*** Opening of DATA UNDER STUDY ***

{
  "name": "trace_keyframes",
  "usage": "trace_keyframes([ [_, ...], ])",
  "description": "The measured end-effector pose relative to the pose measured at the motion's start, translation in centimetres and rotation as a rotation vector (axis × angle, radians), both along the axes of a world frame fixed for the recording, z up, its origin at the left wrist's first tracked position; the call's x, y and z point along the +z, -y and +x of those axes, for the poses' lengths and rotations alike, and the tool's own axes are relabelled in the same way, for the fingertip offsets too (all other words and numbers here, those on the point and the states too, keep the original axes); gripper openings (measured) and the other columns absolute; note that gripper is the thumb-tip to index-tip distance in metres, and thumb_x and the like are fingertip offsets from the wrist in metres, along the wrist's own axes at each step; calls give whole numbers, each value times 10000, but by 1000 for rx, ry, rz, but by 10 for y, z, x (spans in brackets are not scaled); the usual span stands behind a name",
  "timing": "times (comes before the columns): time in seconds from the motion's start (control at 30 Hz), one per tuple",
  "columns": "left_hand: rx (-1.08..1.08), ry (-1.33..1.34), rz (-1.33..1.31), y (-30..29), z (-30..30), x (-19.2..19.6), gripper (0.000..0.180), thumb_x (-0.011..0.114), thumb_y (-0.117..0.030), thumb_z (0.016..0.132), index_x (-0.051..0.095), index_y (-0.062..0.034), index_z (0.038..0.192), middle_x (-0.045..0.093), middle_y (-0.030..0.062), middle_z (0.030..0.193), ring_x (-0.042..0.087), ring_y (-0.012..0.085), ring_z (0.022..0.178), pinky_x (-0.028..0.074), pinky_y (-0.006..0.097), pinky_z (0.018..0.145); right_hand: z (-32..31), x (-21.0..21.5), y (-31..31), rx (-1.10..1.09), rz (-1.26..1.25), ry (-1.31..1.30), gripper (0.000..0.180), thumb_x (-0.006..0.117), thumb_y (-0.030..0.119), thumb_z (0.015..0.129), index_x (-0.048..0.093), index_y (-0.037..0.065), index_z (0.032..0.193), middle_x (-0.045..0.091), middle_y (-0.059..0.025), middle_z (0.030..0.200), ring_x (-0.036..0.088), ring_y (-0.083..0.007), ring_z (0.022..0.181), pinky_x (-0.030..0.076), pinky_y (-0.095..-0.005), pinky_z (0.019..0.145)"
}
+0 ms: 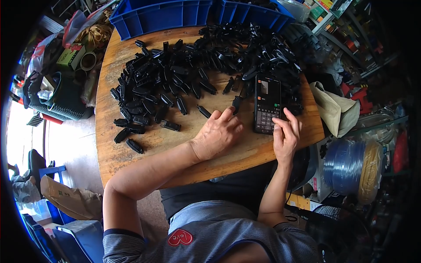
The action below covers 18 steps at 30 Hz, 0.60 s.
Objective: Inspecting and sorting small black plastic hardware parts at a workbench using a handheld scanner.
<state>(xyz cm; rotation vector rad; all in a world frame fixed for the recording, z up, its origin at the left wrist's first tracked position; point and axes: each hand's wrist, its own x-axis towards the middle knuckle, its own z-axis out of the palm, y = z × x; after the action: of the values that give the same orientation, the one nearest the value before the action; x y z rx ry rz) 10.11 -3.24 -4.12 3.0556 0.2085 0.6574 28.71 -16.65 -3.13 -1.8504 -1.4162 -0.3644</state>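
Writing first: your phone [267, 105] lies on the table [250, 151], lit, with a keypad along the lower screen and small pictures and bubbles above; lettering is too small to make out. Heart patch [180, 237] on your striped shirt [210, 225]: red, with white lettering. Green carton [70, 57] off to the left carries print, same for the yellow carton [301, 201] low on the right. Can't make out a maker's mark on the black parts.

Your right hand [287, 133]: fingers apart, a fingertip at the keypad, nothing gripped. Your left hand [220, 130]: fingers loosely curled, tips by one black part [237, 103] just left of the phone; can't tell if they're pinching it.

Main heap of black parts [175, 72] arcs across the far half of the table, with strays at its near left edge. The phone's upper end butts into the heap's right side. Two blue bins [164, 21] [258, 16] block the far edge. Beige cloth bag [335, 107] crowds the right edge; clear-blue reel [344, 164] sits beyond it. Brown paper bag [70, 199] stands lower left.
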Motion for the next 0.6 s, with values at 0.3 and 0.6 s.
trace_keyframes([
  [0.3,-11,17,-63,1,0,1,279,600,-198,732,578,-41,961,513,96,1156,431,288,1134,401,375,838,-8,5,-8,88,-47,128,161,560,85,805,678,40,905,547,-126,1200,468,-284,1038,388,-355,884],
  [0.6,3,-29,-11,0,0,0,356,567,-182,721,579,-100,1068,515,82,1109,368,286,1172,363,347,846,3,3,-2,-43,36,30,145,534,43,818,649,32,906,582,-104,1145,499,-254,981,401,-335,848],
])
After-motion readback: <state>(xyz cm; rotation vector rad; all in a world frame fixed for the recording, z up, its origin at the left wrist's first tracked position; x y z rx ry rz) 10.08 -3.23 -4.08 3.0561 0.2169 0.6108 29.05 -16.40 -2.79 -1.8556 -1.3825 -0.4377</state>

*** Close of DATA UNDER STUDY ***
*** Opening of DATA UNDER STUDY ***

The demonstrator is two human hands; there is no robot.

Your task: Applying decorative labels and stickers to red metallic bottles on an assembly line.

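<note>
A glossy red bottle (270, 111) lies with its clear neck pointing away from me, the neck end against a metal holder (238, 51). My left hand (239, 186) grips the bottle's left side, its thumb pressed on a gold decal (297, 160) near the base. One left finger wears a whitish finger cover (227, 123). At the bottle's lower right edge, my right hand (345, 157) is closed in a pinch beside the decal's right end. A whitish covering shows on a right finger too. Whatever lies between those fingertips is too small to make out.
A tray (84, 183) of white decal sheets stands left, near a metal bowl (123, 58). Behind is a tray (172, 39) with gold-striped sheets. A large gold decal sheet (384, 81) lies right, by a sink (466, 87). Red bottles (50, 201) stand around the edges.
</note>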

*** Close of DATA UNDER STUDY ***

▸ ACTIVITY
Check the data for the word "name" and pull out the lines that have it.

▸ EXERCISE RESPONSE
  "name": "trace_keyframes",
  "description": "The measured end-effector pose relative to the pose measured at the motion's start, translation in centimetres and rotation as a rotation vector (axis × angle, radians), both along the axes of a world frame fixed for the recording, z up, its origin at the left wrist's first tracked position; the call's x, y and z point along the +z, -y and +x of those axes, for the poses' lengths and rotations alike, and the tool's own axes are relabelled in the same way, for the fingertip offsets too (all other words and numbers here, those on the point and the states too, keep the original axes); gripper openings (measured) and the other columns absolute; note that gripper is the thumb-tip to index-tip distance in metres, and thumb_x and the like are fingertip offsets from the wrist in metres, along the wrist's own axes at each step; calls give whole numbers, each value times 10000, but by 1000 for rx, ry, rz, but by 10 for y, z, x (spans in brackets are not scaled); the usual span stands behind a name",

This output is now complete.